The Men's 4 × 400 metres relay event at the 2011 World Championships in Athletics was held at the Daegu Stadium on 1 and 2 September. Thursday and Friday. This is a change in schedule from previous years when all the relays were at the end of the program. This might necessitate a change in strategy to allow for team members involved in other events.

This was the fastest qualifying round in the history of the World Championships. All eight qualifying teams were faster than the fastest qualifier two years before. All but final qualifier Kenya were faster than the Bronze medal team at that championship. United States ran the world leading time, which sounds more impressive than it really was since the previous leading time was by an American collegiate team (though only seven of these national teams were better than that mark in this entire competition). The South African team set their National Record, led off by double amputee Oscar Pistorius. After the heat, South Africa elected not to include Pistorius in the final.

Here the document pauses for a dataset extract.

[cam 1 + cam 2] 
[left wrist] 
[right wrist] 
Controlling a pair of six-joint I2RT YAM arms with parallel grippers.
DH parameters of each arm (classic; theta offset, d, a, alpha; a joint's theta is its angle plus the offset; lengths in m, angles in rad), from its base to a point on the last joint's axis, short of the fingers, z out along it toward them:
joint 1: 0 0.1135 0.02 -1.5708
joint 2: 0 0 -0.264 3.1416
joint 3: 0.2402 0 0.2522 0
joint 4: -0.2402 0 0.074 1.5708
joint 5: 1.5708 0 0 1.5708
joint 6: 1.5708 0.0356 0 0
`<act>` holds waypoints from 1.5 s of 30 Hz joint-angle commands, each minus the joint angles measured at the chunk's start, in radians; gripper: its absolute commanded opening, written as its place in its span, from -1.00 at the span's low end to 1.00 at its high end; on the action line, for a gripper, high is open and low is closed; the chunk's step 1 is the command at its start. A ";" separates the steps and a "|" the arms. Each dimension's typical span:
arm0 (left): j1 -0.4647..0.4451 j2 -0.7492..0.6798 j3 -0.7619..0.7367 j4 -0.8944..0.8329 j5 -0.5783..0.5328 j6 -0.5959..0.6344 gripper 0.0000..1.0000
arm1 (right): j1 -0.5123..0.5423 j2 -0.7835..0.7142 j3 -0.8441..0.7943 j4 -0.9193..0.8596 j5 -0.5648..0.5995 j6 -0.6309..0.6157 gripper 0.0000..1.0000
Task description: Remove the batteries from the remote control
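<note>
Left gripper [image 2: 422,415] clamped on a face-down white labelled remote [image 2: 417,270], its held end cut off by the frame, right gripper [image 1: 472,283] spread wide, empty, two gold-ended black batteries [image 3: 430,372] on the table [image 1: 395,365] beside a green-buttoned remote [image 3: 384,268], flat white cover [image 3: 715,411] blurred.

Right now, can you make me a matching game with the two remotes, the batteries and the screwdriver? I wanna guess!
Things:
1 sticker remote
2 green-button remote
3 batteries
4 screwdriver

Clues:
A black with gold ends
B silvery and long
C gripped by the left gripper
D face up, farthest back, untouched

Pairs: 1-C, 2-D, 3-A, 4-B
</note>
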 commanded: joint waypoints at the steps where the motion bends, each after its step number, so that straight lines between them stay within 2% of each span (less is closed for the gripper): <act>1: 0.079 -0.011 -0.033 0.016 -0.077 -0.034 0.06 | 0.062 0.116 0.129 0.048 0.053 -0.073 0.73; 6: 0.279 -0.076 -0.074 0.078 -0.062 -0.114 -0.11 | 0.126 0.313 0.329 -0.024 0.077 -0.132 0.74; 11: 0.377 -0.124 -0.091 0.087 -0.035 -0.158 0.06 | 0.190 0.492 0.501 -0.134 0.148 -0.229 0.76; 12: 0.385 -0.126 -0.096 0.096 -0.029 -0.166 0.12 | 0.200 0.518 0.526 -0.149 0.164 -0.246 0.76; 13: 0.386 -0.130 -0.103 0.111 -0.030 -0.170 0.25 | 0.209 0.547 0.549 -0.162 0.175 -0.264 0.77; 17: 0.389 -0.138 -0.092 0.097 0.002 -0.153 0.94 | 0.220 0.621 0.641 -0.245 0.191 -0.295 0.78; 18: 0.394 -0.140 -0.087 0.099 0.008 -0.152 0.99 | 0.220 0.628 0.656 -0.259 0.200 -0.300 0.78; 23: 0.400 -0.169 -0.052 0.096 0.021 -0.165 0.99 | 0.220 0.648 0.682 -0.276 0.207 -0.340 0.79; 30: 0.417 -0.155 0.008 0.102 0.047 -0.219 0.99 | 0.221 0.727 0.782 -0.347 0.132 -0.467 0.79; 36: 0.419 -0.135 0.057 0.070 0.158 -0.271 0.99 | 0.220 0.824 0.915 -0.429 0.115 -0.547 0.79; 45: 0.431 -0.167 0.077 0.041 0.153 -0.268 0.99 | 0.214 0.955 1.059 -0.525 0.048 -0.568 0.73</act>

In the finals, none of the medal winning teams matched their times from the qualifying heats. Jonathan Borlée put Belgium in the early lead. After the first handoff, they were passed quickly by Ofentse Mogawane putting South Africa into the lead followed by Jermaine Gonzales of Jamaica. Five time defending champion United States, running hurdlers Bershawn Jackson and Angelo Taylor, was a slow third place behind South Africa's Willem de Beer watching Jamaican Riker Hylton separate from the field, but Hylton tied up on the home stretch and the race tightened going into the final handoff. Taking the baton in the unfamiliar third place, Silver medalist LaShawn Merritt ran a controlled race in lane one moving into position for one final surge on the home stretch. Merritt was actually too close to the runners ahead of him and had to dart to the right to go around to pass the two teams in green and yellow to the finish. South Africa anchor, hurdler L. J. van Zyl, held off Jamaica's Leford Green for the silver medal.

== Medalists ==

| Gold | Silver | Bronze |
|---|---|---|
| United States Greg Nixon Bershawn Jackson Angelo Taylor LaShawn Merritt Jamaal Torrance* Michael Berry* | South Africa Shane Victor Ofentse Mogawane Willem de Beer L. J. van Zyl Oscar Pistorius* | Jamaica Allodin Fothergill Jermaine Gonzales Riker Hylton Leford Green Lansford Spence* |

== Records ==

| World record | United States (Andrew Valmon, Quincy Watts, Harry Reynolds, Michael Johnson) | 2:54.29 | Stuttgart, Germany | 22 August 1993 |
| Championship record | United States (Andrew Valmon, Quincy Watts, Harry Reynolds, Michael Johnson) | 2:54.29 | Stuttgart, Germany | 22 August 1993 |
| World leading | Texas A&M University (Bryan Miller, Tabarie Henry, Michael Preble, Demetrius Pinder) | 3:00.45 | Austin, United States | 9 April 2011 |
| African record | Nigeria (Clement Chukwu, Jude Monye, Sunday Bada, Enefiok Udo-Obong) | 2:58.68 | Sydney, Australia | 30 September 2000 |
| Asian record | Japan (Shunji Karube, Koji Ito, Jun Osakada, Shigekazu Omori) | 3:00.76 | Atlanta, United States | 3 August 1996 |
| North, Central American and Caribbean record | United States (Andrew Valmon, Quincy Watts, Harry Reynolds, Michael Johnson) | 2:54.29 | Stuttgart, Germany | 22 August 1993 |
| South American record | Brazil (Eronilde de Araújo, Cleverson da Silva, Claudinei da Silva, Sanderlei Parrela) | 2:58.56 | Winnipeg, Canada | 30 July 1999 |
| European record | Great Britain (Iwan Thomas, Jamie Baulch, Mark Richardson, Roger Black) | 2:56.60 | Atlanta, United States | 3 August 1996 |
| Oceanian record | Australia (Bruce Frayne, Gary Minihan, Richard Mitchell, Darren Clark) | 2:59.70 | Los Angeles, United States | 11 August 1984 |

== Qualification standards ==

| A time | B time |
3:04.00

== Schedule ==

| Date | Time | Round |
|---|---|---|
| 1 September 2011 | 12:30 | Heats |
| 2 September 2011 | 21:15 | Final |

== Results ==

| KEY: | q | Fastest non-qualifiers | Q | Qualified | NR | National record | PB | Personal best | SB | Seasonal best |

=== Heats ===
Qualification: First 3 of each heat (Q) plus the 2 fastest times (q) advance to the final.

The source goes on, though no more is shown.